The material below holds pictures, which are to be left out; copy exactly the lines from the one with "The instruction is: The" through the one with "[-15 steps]".
** Opening GIVEN RECORDS block **
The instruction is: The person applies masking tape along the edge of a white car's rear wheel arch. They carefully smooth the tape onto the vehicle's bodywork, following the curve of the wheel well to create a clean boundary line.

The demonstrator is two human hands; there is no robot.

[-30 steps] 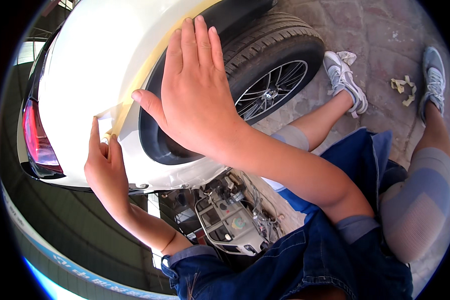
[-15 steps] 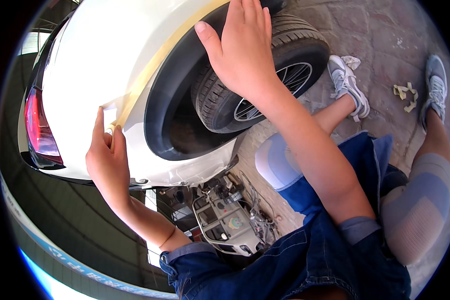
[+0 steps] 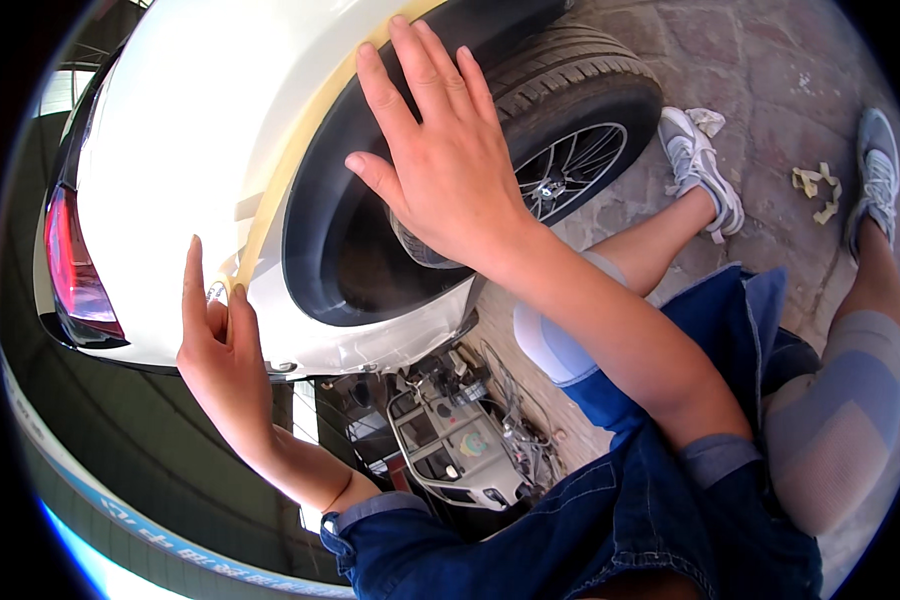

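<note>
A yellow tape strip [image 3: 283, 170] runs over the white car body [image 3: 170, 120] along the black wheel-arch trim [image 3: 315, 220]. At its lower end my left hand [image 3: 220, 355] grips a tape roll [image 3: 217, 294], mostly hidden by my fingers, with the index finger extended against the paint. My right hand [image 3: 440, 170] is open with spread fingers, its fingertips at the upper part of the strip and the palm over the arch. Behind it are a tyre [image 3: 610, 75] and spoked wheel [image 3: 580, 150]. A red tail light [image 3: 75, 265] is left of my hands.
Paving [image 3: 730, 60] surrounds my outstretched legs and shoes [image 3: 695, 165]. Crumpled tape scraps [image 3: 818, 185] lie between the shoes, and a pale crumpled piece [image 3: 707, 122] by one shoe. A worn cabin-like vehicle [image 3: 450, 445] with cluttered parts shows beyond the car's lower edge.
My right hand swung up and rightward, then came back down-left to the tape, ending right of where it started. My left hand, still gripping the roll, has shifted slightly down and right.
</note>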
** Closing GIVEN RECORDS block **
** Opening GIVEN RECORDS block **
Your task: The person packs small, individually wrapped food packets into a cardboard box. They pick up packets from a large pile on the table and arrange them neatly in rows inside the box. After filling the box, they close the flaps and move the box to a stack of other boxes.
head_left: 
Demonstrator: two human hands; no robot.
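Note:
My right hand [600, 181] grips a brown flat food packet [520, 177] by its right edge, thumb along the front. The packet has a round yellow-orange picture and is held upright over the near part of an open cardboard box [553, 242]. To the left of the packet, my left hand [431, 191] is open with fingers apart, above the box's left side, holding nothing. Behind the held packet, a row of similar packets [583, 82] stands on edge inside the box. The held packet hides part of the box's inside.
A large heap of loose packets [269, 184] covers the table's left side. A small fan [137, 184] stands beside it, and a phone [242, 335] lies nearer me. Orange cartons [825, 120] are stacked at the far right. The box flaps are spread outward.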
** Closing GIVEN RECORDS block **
### WRITTEN REPLY
The instruction is: The person applies masking tape along the edge of a white car's rear wheel arch. They carefully smooth the tape onto the vehicle's bodywork, following the curve of the wheel well to create a clean boundary line.

The demonstrator is two human hands; there is no robot.

[-30 steps] 
[-15 steps] 

There is no more to the answer.